# ABOUT THIS EXERCISE
After locating the line with "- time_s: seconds" in the data that follows, return it and every later line exactly, up to and including the line with "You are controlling".

-- Opening Marker --

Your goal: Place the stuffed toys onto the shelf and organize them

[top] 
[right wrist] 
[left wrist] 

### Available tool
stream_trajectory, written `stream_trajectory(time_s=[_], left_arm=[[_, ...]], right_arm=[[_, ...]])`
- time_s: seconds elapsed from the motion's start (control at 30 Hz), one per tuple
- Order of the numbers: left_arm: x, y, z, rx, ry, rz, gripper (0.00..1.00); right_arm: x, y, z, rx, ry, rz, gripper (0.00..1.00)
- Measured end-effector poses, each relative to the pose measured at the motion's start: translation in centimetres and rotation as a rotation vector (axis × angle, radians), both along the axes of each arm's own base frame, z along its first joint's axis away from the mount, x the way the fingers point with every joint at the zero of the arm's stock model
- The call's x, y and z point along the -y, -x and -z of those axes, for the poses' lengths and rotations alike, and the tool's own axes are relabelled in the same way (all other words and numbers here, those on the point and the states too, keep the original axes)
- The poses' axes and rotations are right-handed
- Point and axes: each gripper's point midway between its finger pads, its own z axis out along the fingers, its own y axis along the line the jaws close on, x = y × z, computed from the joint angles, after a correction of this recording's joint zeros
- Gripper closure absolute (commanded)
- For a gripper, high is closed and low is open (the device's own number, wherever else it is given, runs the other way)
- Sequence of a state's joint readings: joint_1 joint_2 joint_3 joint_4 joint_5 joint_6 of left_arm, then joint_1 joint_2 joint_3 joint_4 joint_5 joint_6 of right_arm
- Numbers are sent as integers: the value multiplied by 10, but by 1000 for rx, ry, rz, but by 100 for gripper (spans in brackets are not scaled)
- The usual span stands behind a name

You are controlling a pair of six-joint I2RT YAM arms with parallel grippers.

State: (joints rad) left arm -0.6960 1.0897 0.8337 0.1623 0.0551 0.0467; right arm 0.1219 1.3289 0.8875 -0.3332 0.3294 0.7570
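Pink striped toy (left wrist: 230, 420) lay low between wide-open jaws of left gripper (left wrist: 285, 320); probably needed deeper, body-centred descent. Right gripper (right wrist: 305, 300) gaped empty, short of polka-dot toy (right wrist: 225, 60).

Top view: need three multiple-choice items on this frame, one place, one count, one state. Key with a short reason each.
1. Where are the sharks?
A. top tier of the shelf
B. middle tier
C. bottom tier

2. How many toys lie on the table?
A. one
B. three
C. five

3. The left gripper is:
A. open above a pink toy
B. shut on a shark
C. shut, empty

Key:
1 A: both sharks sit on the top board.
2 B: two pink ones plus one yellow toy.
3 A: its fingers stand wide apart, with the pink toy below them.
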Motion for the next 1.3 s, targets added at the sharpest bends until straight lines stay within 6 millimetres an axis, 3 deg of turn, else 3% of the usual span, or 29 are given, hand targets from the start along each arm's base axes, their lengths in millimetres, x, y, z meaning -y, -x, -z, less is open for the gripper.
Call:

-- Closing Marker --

# RESPONSE TO THE EXERCISE
- time_s: seconds elapsed from the motion's start (control at 30 Hz), one per tuple
- Order of the numbers: left_arm: x, y, z, rx, ry, rz, gripper (0.00..1.00); right_arm: x, y, z, rx, ry, rz, gripper (0.00..1.00)
- Measured end-effector poses, each relative to the pose measured at the motion's start: translation in centimetres and rotation as a rotation vector (axis × angle, radians), both along the axes of each arm's own base frame, z along its first joint's axis away from the mount, x the way the fingers point with every joint at the zero of the arm's stock model
- The call's x, y and z point along the -y, -x and -z of those axes, for the poses' lengths and rotations alike, and the tool's own axes are relabelled in the same way (all other words and numbers here, those on the point and the states too, keep the original axes)
- The poses' axes and rotations are right-handed
- Point and axes: each gripper's point midway between its finger pads, its own z axis out along the fingers, its own y axis along the line the jaws close on, x = y × z, computed from the joint angles, after a correction of this recording's joint zeros
- Gripper closure absolute (commanded)
- For a gripper, high is closed and low is open (the device's own number, wherever else it is given, runs the other way)
- Sequence of a state's joint readings: joint_1 joint_2 joint_3 joint_4 joint_5 joint_6 of left_arm, then joint_1 joint_2 joint_3 joint_4 joint_5 joint_6 of right_arm
- Numbers are sent as integers: the value multiplied by 10, but by 1000 for rx, ry, rz, but by 100 for gripper (spans in brackets are not scaled)
- The usual span stands behind a name

You are controlling a pair of six-joint I2RT YAM arms with parallel grippers.

There's nothing left to add to the output.